**TASK ITEM**
Pictures aside, return every line below exactly as written.

**DATA**
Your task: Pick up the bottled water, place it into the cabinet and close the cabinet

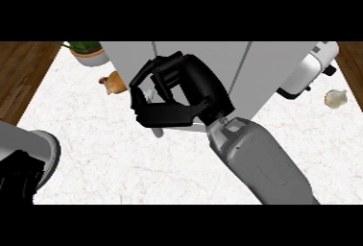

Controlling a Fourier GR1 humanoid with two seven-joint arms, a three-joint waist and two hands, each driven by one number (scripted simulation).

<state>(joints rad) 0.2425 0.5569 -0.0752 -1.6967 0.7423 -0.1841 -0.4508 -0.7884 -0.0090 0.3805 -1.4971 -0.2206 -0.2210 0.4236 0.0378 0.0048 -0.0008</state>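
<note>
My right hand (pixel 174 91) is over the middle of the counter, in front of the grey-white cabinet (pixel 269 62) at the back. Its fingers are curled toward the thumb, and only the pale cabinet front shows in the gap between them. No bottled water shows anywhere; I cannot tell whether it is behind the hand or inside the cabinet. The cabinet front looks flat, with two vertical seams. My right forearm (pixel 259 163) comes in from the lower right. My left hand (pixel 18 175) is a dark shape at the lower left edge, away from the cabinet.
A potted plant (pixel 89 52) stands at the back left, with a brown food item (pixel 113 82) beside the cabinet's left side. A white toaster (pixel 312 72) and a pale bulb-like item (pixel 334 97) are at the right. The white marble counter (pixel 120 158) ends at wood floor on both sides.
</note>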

**SOLUTION TO THIS TASK**
Your task: Pick up the bottled water, place it into the cabinet and close the cabinet


Controlling a Fourier GR1 humanoid with two seven-joint arms, a three-joint waist and two hands, each driven by one number (scripted simulation).

<state>(joints rad) 0.2425 0.5569 -0.0752 -1.6967 0.7423 -0.1841 -0.4508 -0.7884 -0.0090 0.3805 -1.4971 -0.2206 -0.2210 0.4236 0.0378 0.0048 -0.0008</state>
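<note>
My right hand (pixel 174 91) is over the middle of the counter, in front of the grey-white cabinet (pixel 269 62) at the back. Its fingers are curled toward the thumb, and only the pale cabinet front shows in the gap between them. No bottled water shows anywhere; I cannot tell whether it is behind the hand or inside the cabinet. The cabinet front looks flat, with two vertical seams. My right forearm (pixel 259 163) comes in from the lower right. My left hand (pixel 18 175) is a dark shape at the lower left edge, away from the cabinet.
A potted plant (pixel 89 52) stands at the back left, with a brown food item (pixel 113 82) beside the cabinet's left side. A white toaster (pixel 312 72) and a pale bulb-like item (pixel 334 97) are at the right. The white marble counter (pixel 120 158) ends at wood floor on both sides.
</note>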

Output for the exercise is complete.